22:02Okay. So, perfect. Okay. It doesn't like

22:07that. Great. Let's see. Do we get did we get a file? Oh, look at that. Very cool. Um, can't really see it though.

22:2420% restaurant. Wow, that's that's very helpful. Um, yeah, obviously, you know, we're not using this to clean the data set a little bit, although we can um, you know, do some do some types of scoring here, but looks like we have pretty good set here. This data looks like we can use it. So, that's great.

22:46Okay. Hey, it's just doing the same thing I was doing, right? Head and five.

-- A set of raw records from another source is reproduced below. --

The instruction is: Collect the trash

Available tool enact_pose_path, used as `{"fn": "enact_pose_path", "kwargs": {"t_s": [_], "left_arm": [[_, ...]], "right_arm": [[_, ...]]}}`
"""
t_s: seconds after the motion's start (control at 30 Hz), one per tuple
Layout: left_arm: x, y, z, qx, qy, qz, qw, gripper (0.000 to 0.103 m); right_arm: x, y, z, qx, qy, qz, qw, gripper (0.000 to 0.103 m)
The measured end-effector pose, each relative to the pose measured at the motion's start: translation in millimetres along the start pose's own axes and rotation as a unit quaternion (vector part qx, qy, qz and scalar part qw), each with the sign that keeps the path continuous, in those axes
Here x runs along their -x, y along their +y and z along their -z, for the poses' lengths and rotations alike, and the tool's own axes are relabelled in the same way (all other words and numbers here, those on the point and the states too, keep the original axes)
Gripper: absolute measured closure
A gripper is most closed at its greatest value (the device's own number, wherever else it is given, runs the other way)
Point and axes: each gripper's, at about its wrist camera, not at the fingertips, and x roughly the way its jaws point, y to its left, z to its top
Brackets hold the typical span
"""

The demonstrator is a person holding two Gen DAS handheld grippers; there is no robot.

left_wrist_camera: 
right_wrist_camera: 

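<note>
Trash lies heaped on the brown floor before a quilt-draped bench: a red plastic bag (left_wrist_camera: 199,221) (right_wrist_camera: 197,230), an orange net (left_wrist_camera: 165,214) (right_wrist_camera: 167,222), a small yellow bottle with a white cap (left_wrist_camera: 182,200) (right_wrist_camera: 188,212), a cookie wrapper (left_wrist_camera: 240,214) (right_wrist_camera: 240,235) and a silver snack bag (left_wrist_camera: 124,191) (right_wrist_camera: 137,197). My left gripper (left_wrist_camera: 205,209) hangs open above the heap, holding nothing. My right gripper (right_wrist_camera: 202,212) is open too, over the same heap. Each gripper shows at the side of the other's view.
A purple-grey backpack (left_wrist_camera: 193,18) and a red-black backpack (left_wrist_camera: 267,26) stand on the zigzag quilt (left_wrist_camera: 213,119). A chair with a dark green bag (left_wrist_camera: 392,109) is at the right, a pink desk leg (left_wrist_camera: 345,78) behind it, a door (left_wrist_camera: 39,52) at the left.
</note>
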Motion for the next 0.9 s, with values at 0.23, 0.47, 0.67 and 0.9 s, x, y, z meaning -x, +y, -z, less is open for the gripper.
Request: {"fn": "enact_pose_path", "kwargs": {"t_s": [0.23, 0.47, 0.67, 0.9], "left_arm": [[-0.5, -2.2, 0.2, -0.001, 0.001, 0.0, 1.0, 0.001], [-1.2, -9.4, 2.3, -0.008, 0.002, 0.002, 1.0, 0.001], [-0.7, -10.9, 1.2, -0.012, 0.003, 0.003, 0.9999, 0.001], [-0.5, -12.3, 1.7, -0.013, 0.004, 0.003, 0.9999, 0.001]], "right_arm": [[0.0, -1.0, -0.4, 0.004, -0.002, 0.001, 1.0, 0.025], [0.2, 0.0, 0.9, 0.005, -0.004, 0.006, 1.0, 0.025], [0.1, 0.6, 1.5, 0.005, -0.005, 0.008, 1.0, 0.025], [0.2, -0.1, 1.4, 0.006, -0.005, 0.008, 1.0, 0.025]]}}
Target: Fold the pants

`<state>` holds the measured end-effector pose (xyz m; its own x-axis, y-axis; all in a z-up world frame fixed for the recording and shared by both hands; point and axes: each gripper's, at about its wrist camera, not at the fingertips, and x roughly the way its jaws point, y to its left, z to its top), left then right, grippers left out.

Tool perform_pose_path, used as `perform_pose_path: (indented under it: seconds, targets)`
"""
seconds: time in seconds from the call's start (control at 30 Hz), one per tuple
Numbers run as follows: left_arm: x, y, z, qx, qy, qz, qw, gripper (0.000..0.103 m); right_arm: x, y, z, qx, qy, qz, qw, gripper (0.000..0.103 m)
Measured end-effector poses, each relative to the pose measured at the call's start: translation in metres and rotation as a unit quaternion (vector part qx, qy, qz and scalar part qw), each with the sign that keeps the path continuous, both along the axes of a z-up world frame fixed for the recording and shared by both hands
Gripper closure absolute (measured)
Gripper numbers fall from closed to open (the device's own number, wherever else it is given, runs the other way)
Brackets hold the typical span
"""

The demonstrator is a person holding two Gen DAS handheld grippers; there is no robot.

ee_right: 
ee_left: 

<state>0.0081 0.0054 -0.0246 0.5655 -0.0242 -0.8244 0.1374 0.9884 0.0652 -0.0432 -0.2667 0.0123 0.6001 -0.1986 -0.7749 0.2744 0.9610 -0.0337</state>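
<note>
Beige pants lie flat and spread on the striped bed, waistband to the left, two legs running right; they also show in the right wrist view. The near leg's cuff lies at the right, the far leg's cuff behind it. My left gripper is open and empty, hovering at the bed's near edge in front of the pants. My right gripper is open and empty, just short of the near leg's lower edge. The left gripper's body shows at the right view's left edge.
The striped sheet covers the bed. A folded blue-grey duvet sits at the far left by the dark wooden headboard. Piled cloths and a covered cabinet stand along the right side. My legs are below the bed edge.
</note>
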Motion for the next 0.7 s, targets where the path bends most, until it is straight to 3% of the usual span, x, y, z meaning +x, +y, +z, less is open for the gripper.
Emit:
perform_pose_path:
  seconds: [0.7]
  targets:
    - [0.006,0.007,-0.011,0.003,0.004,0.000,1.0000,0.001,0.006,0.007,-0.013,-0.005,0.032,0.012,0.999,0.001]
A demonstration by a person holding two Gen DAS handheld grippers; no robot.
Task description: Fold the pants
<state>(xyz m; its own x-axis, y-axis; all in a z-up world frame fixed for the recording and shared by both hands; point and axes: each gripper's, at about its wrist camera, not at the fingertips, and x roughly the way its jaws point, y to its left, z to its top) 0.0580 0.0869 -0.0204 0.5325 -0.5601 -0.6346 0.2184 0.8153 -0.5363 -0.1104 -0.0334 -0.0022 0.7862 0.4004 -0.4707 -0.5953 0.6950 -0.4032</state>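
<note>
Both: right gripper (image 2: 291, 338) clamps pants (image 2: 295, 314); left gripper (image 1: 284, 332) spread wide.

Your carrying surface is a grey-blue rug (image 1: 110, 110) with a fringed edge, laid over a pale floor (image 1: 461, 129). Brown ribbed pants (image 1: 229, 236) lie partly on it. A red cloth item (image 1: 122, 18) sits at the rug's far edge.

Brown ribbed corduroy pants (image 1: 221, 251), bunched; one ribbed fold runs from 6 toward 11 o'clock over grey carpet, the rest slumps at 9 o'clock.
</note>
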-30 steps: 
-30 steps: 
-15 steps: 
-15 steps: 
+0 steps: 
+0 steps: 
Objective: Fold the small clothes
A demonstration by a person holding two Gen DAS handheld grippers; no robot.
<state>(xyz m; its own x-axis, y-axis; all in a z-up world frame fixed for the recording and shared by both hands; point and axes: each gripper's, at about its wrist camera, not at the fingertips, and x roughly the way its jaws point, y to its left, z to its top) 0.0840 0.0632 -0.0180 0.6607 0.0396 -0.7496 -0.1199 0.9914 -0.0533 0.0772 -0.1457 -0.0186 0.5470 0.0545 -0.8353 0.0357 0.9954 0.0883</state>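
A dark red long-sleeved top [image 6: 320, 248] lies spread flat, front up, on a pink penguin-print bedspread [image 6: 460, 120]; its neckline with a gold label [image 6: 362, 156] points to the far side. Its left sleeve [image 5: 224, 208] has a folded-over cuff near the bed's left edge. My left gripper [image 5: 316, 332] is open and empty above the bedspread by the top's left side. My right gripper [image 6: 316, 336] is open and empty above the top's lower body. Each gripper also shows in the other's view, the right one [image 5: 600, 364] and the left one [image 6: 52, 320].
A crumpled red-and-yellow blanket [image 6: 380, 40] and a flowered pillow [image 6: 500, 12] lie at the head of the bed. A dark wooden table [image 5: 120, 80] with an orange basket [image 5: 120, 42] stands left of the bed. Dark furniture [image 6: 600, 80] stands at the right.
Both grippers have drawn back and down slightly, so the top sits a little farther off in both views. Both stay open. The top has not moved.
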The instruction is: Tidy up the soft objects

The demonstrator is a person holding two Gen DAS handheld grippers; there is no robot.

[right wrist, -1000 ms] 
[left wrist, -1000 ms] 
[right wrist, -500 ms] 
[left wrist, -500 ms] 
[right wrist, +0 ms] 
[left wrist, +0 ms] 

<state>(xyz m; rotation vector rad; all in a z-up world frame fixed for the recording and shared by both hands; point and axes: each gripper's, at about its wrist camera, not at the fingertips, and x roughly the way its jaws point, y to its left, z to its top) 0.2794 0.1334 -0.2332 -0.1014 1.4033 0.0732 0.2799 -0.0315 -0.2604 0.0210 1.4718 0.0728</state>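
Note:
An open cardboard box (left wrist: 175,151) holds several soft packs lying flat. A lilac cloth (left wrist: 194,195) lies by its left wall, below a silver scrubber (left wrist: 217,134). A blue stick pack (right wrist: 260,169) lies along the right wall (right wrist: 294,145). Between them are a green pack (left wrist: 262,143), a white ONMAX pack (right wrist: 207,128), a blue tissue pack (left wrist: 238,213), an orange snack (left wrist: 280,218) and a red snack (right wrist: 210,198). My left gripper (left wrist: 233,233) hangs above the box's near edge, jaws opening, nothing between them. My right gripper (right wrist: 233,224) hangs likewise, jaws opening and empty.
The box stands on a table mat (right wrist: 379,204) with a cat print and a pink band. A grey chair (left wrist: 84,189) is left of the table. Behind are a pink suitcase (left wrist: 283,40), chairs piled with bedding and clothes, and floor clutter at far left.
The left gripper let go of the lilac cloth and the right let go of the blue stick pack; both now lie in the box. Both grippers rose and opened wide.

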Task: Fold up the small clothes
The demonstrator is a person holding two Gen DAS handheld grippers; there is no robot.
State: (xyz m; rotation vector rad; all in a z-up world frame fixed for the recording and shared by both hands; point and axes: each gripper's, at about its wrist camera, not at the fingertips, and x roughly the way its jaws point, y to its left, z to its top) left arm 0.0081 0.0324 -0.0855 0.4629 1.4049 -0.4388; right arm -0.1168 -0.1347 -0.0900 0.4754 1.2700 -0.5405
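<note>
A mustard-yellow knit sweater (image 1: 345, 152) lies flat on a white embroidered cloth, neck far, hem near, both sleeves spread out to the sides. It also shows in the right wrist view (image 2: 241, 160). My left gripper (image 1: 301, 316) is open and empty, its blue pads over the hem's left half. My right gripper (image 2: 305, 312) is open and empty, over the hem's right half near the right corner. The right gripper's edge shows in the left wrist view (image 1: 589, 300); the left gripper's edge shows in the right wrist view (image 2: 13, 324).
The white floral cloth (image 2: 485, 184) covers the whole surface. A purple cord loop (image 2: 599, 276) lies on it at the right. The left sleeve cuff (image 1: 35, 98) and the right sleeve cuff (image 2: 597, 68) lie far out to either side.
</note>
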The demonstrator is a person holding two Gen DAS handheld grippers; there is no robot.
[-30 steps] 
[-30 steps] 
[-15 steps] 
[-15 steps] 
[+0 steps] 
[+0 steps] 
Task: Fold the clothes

22:53Smart. Um, great. So now it's creating a new new query here and running it. And again, we can kind of see what's happening over here. Analyze restaurant categories. Let's see what it tells

23:13us. Top cuisine categories.

23:22interesting patterns. Some categories like BBQ and seafood are very homogeneous. Okay. All right.

23:30Um let's see if uh let's see if it can

23:35tell us now we can do some like complex spatial queries. So, um, let's load the the spatial extension for

23:45DuctTV and let's see if we can

23:49identify the three locations

23:55um on a map. How many? Let's say let's say one acre in size

24:04um where we have high density and no I don't know let's pick a

24:15category. What category? African cuisine. Okay. Sure. Uh and no African cuisine within one mile.

24:29um score based on number of other restaurants nearby. So, we want to open where other restaurants are already located, but where there's none of the restaurant type that we have. And again, we're relying on, you know, the the four square data here. So, um let's see if we can get something fun. What's really cool is I don't

24:49really know a lot about spatial, but like I can kind of fake it a little bit by prompting.

24:54Well, um, okay. So, what's what's funny here is that because we're running our SQL queries kind of as we're running our analysis, you'll notice that um it returned uh nothing returned in our data set. I don't know if that if you caught that. It was really fast, but um so the cursor is like, well, that doesn't make

25:15sense. I didn't get any results, so let's try again. Right? And so now we have this loop of like writing SQL, running it, getting no results. Okay, let's let's figure out what's going on here. And hopefully I don't have to actually look at this data, but I may have

25:42to. Okay. Yeah. Let's see if it can fix its own query error here. Maybe is the answer. I think like one of the one of my favorite things about this is like because duct DB is so fast in running these queries, we get like really really fast feedback which is especially helpful when we have zero rows returning. We probably get that

26:00feedback fast in any database. Um we may have to actually peek at this. Let's run a diagnostic query.

26:11Sure. So it's like it's doing these things like these are things that I would do as an analyst, right? Like okay, I'm not seeing any rows. This query seems to make sense. Like why are we, you know, uh uh do we actually have African restaurants in our data set?

26:25Okay. Yes, we do. Like do we have other restaurants? Yes, we do. Okay. How do we how do we find these areas of opportunity here given our constraints?

26:33We may not be able to find anything here. Okay. This is interesting. I really don't want to look at this query. That's like what I don't want.

26:40This is like it's like reading the docs. Like I don't want to read the docs. Like just do the thing for me, please.

26:47Um, okay.

26:55So, one thing we can maybe do here that um I'm thinking about as we uh

27:02um work on this is I can potentially what I can do is actually take that heat map that we built earlier and then map the African restaurants as points and then I can actually, you know, maybe use my intuition a little bit to kind of determine, okay, it looks like this is a spot on the map where this is somewhere

27:18we might want to consider building a restaurant. How do we think about this a little bit more? um especially if our query doesn't work. But it did. All right. Hopefully it looks

27:32good. Okay.

27:37So, we're giving a little bit of connection issues here with the Wi-Fi, but that's okay. All right. So, let's add let's add these three

27:49uh locations as a box. for each location uh on as a layer to our

28:00map. So now we have our heat map layer and now we can put on another layer that says um what do these look like? And I think we should be good.

28:23One of my uh favorite prompts to use on Python in particular when I'm charting is like, "Can you make this look better?" And it actually works pretty

28:34well. Okay. All right. So, I'm going to cancel this because it lost context, right? Um it's now going into um a hell that we've all probably been in, which is what is happening to my Python environment.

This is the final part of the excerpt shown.